The bulk of the research designed to tackle that very issue remains rooted in U.S. military efforts, as it has for decades. With more than 282,000 Service Members diagnosed with a first-time TBI since 2007, brain health remains a top concern of the U.S. Department of Defense; an issue that can impact both Soldier readiness and resiliency in varying degrees. The military medical community is placing substantial faith in the recently-released DOD Warfighter Brain Health Initiative Strategy and Action Plan, the tenets of which will seek to guide the synchronization of research efforts to optimize brain health and counter TBI.
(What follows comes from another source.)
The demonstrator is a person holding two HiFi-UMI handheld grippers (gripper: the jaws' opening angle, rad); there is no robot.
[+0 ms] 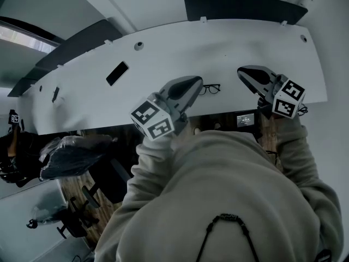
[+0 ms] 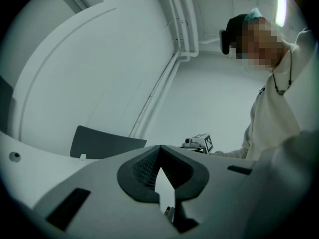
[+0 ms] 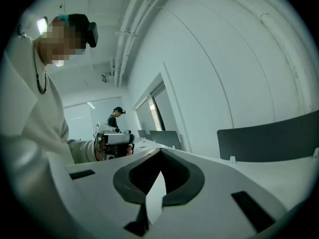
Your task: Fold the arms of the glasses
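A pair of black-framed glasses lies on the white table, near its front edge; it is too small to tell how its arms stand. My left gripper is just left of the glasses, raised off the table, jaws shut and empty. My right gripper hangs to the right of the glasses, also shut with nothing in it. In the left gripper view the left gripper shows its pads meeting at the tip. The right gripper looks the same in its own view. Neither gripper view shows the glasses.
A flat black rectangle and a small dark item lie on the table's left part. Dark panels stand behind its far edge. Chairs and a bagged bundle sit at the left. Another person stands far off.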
"To be an adequate Warfighter, you need to have cognitive skills on par with physical skills," said Katherine Lee, a senior policy analyst for DOD's Health Affairs, who shared the stage alongside Polk during their hour-long presentation –attended by more than 150 people. "We now have a plan," she said, referencing the DOD: WBHI, "and we are now in full execution mode."
In short, the goal of the DOD: WBHI is to maximize overall brain health and function across garrison, training and deployed environments. The plan's five distinct lines of effort cover a wide swath of territory; from cognitive performance to the mitigation of brain threats to the translation of raw data into results. On this last point, Lee was most eager to discuss the plan's bedrock provision: establishing baselines of cognition for every single Service Member via cognitive tests administered every five years.
"If you don't know what cognition is, you can't repair it," said Lee. "This will help us get a clearer picture of brain health and how it is being impacted."
Polk similarly highlighted the release of the DOD: WBHI as a tool to help pull together the various strands of brain health research into a single thread – thereby establishing the kind of overarching discipline required to make strong and positive impacts in the future.
"Those who have TBIs are often also injured elsewhere, they also have polytrauma," said Polk. "This is an area – these types of concomitant injuries – that we don't understand well currently."
Moving forward, both Lee and Polk suggest the keys to unleashing the full potential of the DOD: WBHI may lay in both an increased investment in wearable technology, along with a renewed focus on how, exactly, TBI is treated within the medical profession. The former has seen increased attention within USAMRDC – and the larger DOD as well – over the past few years specifically, while the latter is viewed as an eventual beneficiary of the data collected by such wearable devices. In all, it's a bold and detailed plan – one that seeks to provide healthcare solutions for the U.S. Warfighter and, perhaps, those elsewhere, too.
"We need to understand the scope of the problem better," says Polk. "We're trying to better define TBI strategy for the future."